Kein Zweifel: Solche Arbeiten wollen gesehen werden, sollen wirken, sind gemacht, um aufzurütteln. Doch auch ihnen blieb das große Publikum verwehrt – nicht zuletzt, weil männliche Künstler damals die Szene dominierten und Frauen kaum vorgelassen wurden in die großen Galerien und Museen. »Ich war eine totale Außenseiterin im Kunstbetrieb. Das machte mich wütend, genauso, wie der Krieg mich wütend machte«, sagte sie später einmal.

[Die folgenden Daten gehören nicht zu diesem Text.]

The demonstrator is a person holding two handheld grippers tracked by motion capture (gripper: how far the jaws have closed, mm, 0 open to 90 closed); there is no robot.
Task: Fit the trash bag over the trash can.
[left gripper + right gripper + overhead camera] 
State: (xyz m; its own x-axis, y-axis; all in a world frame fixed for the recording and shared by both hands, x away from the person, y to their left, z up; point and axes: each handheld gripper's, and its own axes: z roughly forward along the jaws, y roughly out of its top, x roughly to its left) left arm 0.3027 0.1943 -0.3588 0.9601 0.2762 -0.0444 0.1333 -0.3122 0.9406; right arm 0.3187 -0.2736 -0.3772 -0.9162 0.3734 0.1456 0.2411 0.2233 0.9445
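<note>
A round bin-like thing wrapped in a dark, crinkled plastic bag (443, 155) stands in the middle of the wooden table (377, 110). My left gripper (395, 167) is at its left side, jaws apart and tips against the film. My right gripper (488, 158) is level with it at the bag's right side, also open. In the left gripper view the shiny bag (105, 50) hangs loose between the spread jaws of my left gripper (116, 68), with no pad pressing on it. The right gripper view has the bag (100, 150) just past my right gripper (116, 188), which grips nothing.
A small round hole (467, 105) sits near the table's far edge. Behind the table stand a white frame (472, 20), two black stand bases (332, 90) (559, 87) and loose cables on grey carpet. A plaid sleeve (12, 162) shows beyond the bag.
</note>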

In dem von seinen Zeitgenossen missachteten und weggesperrten Dramatiker Antonin Artaud sieht Spero einen Geistverwandten und einen Leidensgenossen dazu: Rebellisch und radikal war auch er, und ebenso wie sie selbst wurde auch Artaud von seinen Zeitgenossen ignoriert. Spero widmete dem Autor und seinen existenziellen Nöten zwei wichtige Werkgruppen, in denen sie Zitate aus seinen Texten mit eigenen Bildern kombinierte. Ihr nächster Schritt führte aus dem Selbstmitleid in die Offensive: 1972 gründete Spero gemeinsam mit anderen in New York die erste und bis heute aktive Galerie nur für Frauen, die A.I.R. Gallery. Erstmals hatte sie das Gefühl, sich aus der Isolation befreien zu können, und merkte, wie ihre Karriere Fahrt aufnahm.

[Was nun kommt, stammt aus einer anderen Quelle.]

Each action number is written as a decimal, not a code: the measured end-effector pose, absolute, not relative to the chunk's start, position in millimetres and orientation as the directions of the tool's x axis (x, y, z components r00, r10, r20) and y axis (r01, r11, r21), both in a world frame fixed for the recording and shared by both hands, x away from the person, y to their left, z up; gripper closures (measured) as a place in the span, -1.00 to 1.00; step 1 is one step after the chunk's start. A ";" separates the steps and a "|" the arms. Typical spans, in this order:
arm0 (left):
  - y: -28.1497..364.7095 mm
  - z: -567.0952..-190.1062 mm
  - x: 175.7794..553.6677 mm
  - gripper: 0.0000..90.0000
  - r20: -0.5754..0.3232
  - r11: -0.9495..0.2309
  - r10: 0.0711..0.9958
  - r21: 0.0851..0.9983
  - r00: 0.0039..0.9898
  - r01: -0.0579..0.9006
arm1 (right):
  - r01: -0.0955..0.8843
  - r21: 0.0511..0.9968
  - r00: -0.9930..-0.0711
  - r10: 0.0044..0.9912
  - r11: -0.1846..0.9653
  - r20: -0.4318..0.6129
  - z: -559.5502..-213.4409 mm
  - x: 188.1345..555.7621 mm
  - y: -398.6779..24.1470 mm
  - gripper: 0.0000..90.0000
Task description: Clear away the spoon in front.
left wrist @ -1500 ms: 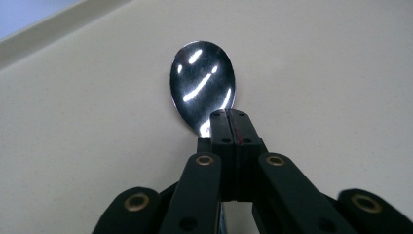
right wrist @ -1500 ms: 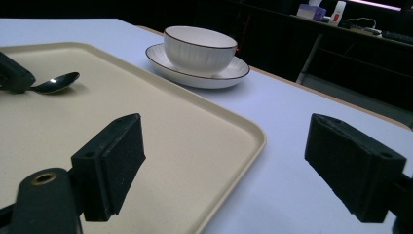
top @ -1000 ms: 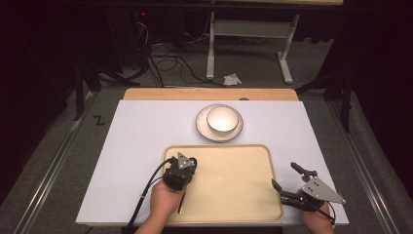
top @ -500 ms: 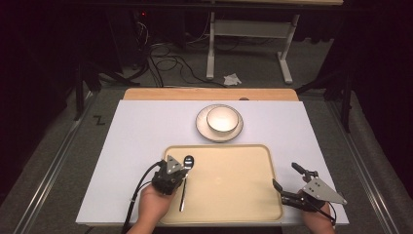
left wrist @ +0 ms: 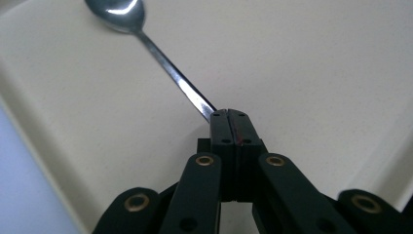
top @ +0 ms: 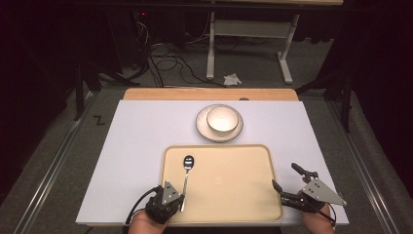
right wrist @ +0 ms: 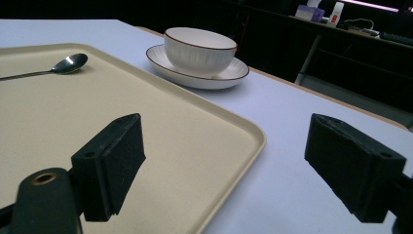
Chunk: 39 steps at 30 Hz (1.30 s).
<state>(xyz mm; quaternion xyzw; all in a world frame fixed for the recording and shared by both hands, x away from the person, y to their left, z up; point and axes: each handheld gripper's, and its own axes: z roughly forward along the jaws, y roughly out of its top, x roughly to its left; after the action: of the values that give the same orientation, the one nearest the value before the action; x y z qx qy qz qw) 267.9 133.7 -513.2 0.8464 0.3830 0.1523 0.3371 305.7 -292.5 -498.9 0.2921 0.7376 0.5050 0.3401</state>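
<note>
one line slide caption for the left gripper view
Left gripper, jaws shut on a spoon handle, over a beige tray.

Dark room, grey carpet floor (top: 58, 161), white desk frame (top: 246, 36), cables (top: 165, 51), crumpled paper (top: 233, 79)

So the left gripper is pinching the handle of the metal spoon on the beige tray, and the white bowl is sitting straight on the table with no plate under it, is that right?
Not quite. The white ribbed bowl sits on a white plate with a dark rim, not straight on the table, as the right gripper view shows. The rest holds: the left gripper is shut on the handle of the metal spoon, which lies on the beige plastic tray.
</note>
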 end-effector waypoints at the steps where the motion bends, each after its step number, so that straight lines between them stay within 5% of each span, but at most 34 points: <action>1: 132.0 -513.2 268.7 1.00 -0.007 -0.478 0.748 0.688 0.664 0.546 | 0.093 0.943 -0.595 0.777 0.319 -0.204 -499.0 305.7 -292.9 -0.65; 16: 135.0 -510.7 272.5 1.00 -0.013 -0.448 0.757 0.717 0.653 0.533 | 0.095 0.942 -0.594 0.777 0.322 -0.206 -499.3 306.3 -292.9 -0.65; 22: 159.7 -505.0 281.1 0.83 -0.049 -0.364 0.794 0.759 0.606 0.539 | 0.094 0.944 -0.596 0.777 0.316 -0.201 -499.7 306.9 -293.5 -0.65; 39: 247.4 -487.0 284.1 -0.34 -0.038 -0.201 0.878 0.876 0.477 0.439 | 0.099 0.943 -0.588 0.783 0.316 -0.201 -499.7 307.1 -294.4 -0.66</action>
<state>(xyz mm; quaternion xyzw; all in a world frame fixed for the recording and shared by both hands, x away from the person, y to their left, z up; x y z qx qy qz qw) 284.1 247.4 -487.0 0.7347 0.4481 0.2460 0.4459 307.1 -294.4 -499.7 0.2997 0.7362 0.5020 0.3407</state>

In der Essener Schau und im Katalog begegnet einem eine Künstlerin immer wieder auf Fotos: hager, immer in Hosen, mit ratzekurzem hellem Haar. 1976 zog sie etwa bei einer Demo mit vor das Museum of Modern Art und protestierte für mehr Frauenkunst in den Ausstellungssälen. Sie selbst wehrte sich gegen die männliche Vorherrschaft, indem sie ihre Bilder fortan ausschließlich mit weiblichen Figuren bevölkerte. Das Folkwang Museum zeigte »Torture of Women«, ein feministisches Schlüsselwerk. Spero brachte hier mythologische Texte mit aktuellen zusammen, in denen etwa Amnesty International über schlimme Folterungen von Frauen berichtete. Hinzu kamen weibliche Gestalten aus Gegenwart und Geschichte, collagiert oder gestempelt auf einer Art Papierfries. Erstmals präsentierte sie diese fast 40 Meter lange Arbeit Mitte der 70er Jahre an den Wänden der selbstgegründeten Frauengalerie.

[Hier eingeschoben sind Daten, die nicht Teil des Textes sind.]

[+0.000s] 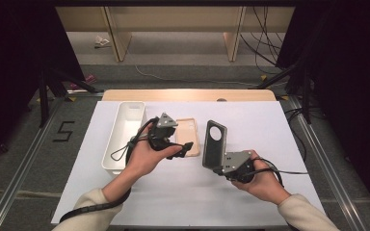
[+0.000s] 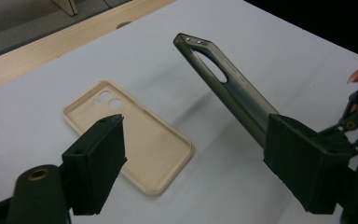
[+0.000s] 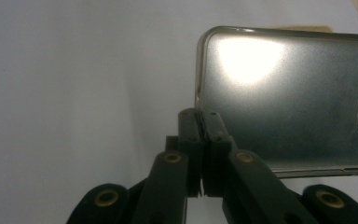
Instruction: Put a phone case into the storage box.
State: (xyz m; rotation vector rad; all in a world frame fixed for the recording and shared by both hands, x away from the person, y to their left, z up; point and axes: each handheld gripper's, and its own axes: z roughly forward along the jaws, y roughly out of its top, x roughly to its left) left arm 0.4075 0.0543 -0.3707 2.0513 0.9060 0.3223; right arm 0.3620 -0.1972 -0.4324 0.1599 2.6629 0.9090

Die Technik blieb auch in den folgenden Jahren bestimmend: Spero druckte und stempelte Texte und Figuren auf Papierbahnen. Vor allem wohl, weil die Arthritis, mit der die Künstlerin seit den 60er Jahren zu kämpfen hatte, ihr mehr und mehr Schmerzen bereitete und das Zeichnen immer schwerer fiel. Dabei wuchs das Arsenal weiblicher Stempelwesen aus verschiedenen Epochen und Kulturen weiter auf über 400 – Griechisches und Altmexikanisches traf etwa auf Motive aus der Kunst der Aborigines. Nicht länger standen dabei Qual und Folter im Fokus. Die Akteurinnen wirkten im Gegenteil ganz selbstbestimmt. Heiter und hemmungslos sieht man sie durch die zunehmend bunte Bildwelt des Spätwerks tanzen und turnen. Göttinnen und Akrobatinnen, Models und Musikantinnen – Rebellinnen alle miteinander, wie Spero.
»Ich denke, sich als Außenseiter zu fühlen, setzt viel Energie frei«, meint im Essener Ausstellungskatalog Kiki Smith, selbst Künstlerin und gut bekannt mit der fast 30 Jahre älteren Spero. »Man muss für etwas kämpfen und kämpfen und kämpfen. Das kann einem eine ungeheure Kraft verleihen und einem deshalb letztendlich zugute kommen.« Mit Blick auf Spero hat sie damit sicher Recht.